LOUISE LABE



LOUISE LABE
1524-1566

Découvrez deux des plus beaux sonnets de Louise Labé, dite " La Belle Cordelière", poétesse lyonnaise de la Renaissance, grande amoureuse et assurément féministe avant l'âge. Elle fut contemporaine de Du Bellay, Ronsard et Maurice Scève, à une époque où, s'inspirant de l'Italie et des poètes de l'Antiquité, le sonnet en langue française s'est imposé comme une forme majeure de la poésie française.

Les sonnets suivants font partie de ses "24 sonnets" publiés en 1555.

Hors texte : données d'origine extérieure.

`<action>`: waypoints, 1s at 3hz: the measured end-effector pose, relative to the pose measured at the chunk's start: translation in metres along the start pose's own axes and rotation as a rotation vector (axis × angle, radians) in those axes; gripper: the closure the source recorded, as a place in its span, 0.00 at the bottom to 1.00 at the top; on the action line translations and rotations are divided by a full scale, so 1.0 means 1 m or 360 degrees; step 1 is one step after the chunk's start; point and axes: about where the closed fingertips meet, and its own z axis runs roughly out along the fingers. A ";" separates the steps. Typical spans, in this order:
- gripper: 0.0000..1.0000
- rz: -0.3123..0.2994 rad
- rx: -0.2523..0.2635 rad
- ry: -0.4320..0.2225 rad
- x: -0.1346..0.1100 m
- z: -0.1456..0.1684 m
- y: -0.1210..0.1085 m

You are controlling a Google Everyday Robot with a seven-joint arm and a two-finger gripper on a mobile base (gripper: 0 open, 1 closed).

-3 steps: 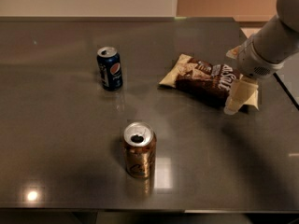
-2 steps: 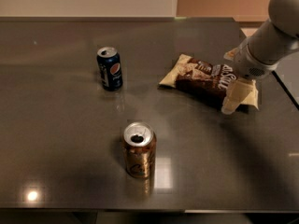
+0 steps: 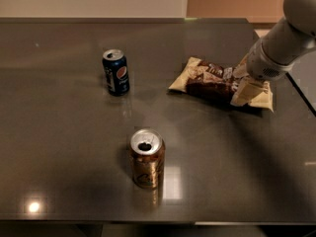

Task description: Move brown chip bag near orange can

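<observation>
The brown chip bag [image 3: 210, 80] lies flat on the dark table [image 3: 64, 132] at the right, dark brown in the middle with cream ends. The orange can [image 3: 146, 159] stands upright near the front middle, its silver top open. It is well apart from the bag, to the bag's front left. My gripper [image 3: 243, 87] comes in from the upper right on a grey-white arm [image 3: 281, 43]. It is down over the right end of the bag and hides part of it.
A dark blue Pepsi can [image 3: 116, 71] stands upright at the back left, left of the bag. The table's right edge [image 3: 301, 95] runs just past the bag. The front edge [image 3: 148, 220] lies just below the orange can.
My gripper has shifted a little to the left over the bag's right end. The bag and both cans have not moved.
</observation>
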 end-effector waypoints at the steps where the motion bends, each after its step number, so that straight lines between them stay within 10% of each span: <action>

Le sonnet VIII est le plus connu, souvent mentionné dans la littérature. Sur le modèle des sonnets de Pétrarque, il est d'une construction mathématique très travaillée.


SONNET VIII

Je vis, je meurs : je me brule et me noye.
J'ay chaut estreme en endurant froidure :
La vie m'est et trop molle et trop dure.
J'ay grans ennuis entremeslez de joye :

Tout à un coup je ris et je larmoye,
Et en plaisir maint grief tourment j'endure :
Mon bien s'en va, et à jamais il dure :
Tout en un coup je seiche et je verdoye.

Ainsi Amour inconstamment me meine :
Et quand je pense avoir plus de douleur,
Sans y penser je me treuve hors de peine.

Puis quand je croy ma joye estre certeine,
Et estre au haut de mon desiré heur,
Il me remet en mon premier malheur.


SONNET IX

Tout aussitôt que je commence à prendre
Dans le mol lit le repos désiré,
Mon triste esprit, hors de moi retiré,
S'en va vers toi incontinent se rendre.

Lors m'est avis que dedans mon sein tendre
Je tiens le bien où j'ai tant aspiré,
Et pour lequel j'ai si haut soupiré
Que de sanglots ai souvent cuidé fendre.

Ô doux sommeil, ô nuit à moi heureuse !
Plaisant repos plein de tanquillité,
Continuez toutes les nuits mon songe ;

Et si jamais ma pauvre âme amoureuse
Ne doit avoir de bien en vérité,
Faites au moins qu'elle en ait en mensonge.